このエチュードは、冒頭表記にAllegro di molto と書かれています。最もアレグロで、 という意味で、つまりは速度を速くという事なのですが、このエチュードに限っては、テンポを遅くしてもそこまで雰囲気が変わったり重たくなったりすることはありません。ある程度、中学生以上の学習者であれば、多少テンポを落として綺麗に弾くことは十分可能です。
このエチュードの奏法は様々ではありますが、分析をすることでとてもわかりやすくなります。
筆者の分析は次の通りです。
A 1~17小節間
B 18~41小節間
A 42~70小節間
最後の、42~70小節間にはコーダがありますが、それがあまりクリアーではありません。この辺りは独自の判断にお任せします。64~70小節間をコーダと考えても間違いではないです。
いずれにせよ、Aセクション(1~17小節間)は、2つのフレーズに分けることができ、A1 1~8小節間 と、A2 9~17小節間になります。この2つのフレーズはピークポイントがそれぞれあり、A1の場合、6小節目、または、7小節目のいずれかになります。これは奏者の判断に委ねられます。
A2の場合、Cis-mollから始まりますが、13小節目は3拍子でありながら2拍しかない事にお気づきでしょうか。拍子記号の変更を書き忘れたか、ミスプリントか、わかりません。A2のピークポイントは、13~14小節間と思われます。15~16小節間、左手が3拍目において4分音符になりますね。ある種の終止形のように、ここで流れを止めるか、あるいは、逆にaccelrando をかけるか、これも奏者に委ねられます。17小節目は少しテンポを引っ張っても良いと思います。

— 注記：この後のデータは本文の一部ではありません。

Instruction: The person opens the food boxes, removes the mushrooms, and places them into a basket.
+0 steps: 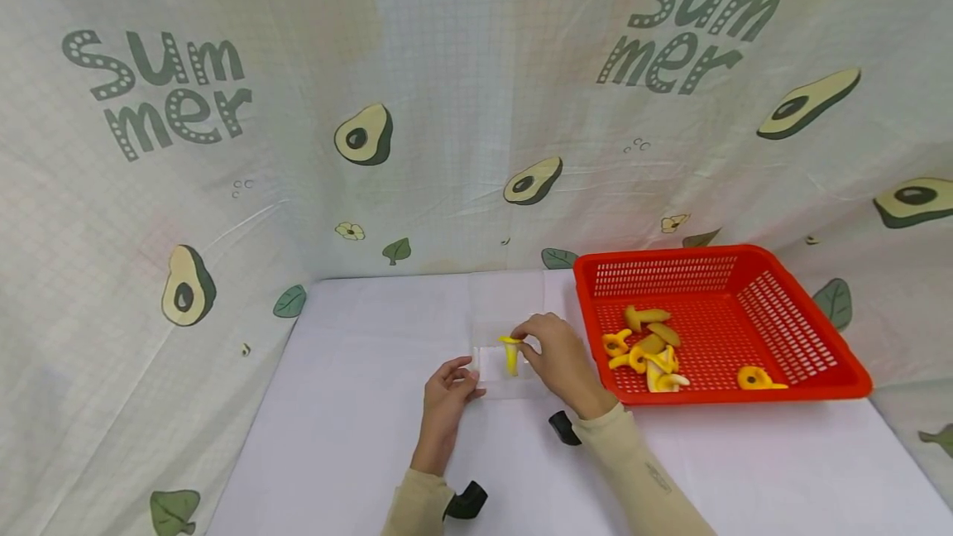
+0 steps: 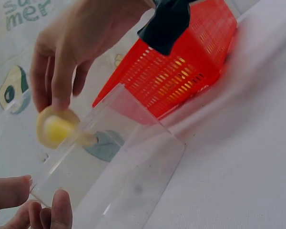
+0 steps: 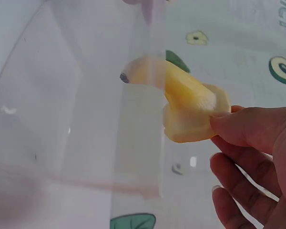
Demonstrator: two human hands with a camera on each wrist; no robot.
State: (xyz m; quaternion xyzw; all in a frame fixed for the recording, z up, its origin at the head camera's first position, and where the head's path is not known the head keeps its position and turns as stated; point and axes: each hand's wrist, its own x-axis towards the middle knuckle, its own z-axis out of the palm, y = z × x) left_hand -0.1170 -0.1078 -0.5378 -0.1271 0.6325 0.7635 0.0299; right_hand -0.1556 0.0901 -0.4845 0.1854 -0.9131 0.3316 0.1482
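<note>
My right hand [image 1: 562,362] pinches a yellow mushroom [image 1: 511,356] by the edge of its cap, with thumb and finger. In the right wrist view the mushroom [image 3: 193,107] has its cap outside a clear plastic box [image 3: 71,109], and its dark-tipped stem shows through the box's wall. Stem down, it hangs at the box's open top in the head view. My left hand [image 1: 449,399] grips the left edge of the box; the left wrist view shows thumb and fingers [image 2: 62,210] at the rim of the clear box [image 2: 133,181].
A red slotted basket [image 1: 744,396] stands on the right of the white-covered table [image 1: 357,437]. Inside it lie several yellow and brown mushrooms [image 1: 655,354], with a single one [image 1: 755,378] apart near the front. A printed curtain [image 1: 447,106] hangs behind.
</note>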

このA1とA2のセクションですが、どちらの方がテンションが高いと感じますか?この2つのセクションの雰囲気を変えるようにしてみてください。
Bセクションは、3つに分かれます。B1 18~27小節間 B2 28~33小節間 B3 34~41小節間 になります。B1は、ゆっくりした歌で始まりますが(これは重要な音だけを抜粋して歌として聴かせた場合の話しです)、25小節目からテンションが段々たかくなり、ここもaccelrandoをかけて良い場所です。Bセクションなのですが、Aの素材がb-mollに転調されて出てきますね。
B3は再び、B1のゆっくりした歌が始まります。
2回目のAは、42小節目から始まりますが、50~53小節間をこのエチュードの最大ピークポイントとします。ここをピークに、ピッチは徐々に下行していき、最後のコーダに入ります。
この曲において、右手のメロディーラインで、1つの音符から棒が2本出ている音符に対しては、ハッキリとメロディーラインとして(歌のラインとして)、聴かせるようにします。左手も、アルペジオばかりではなく、例えば2小節目の4分音符であったり48小節めから副旋律が出てきたりする場所以外にも、メロディーラインが感じられるところは出しても構いません。
また、このエチュードは、メトロノームのように正確に淡々と進むのではなく、場所場所においてのテンポはかなり異なります。例えば歌のセクションが出てくる、18~21小節間であれば、そこまでテンポは上げないですし、逆に、歌がない部分は、テンポを上げてもおかしくないです。
即興的に弾くことがヒントになります。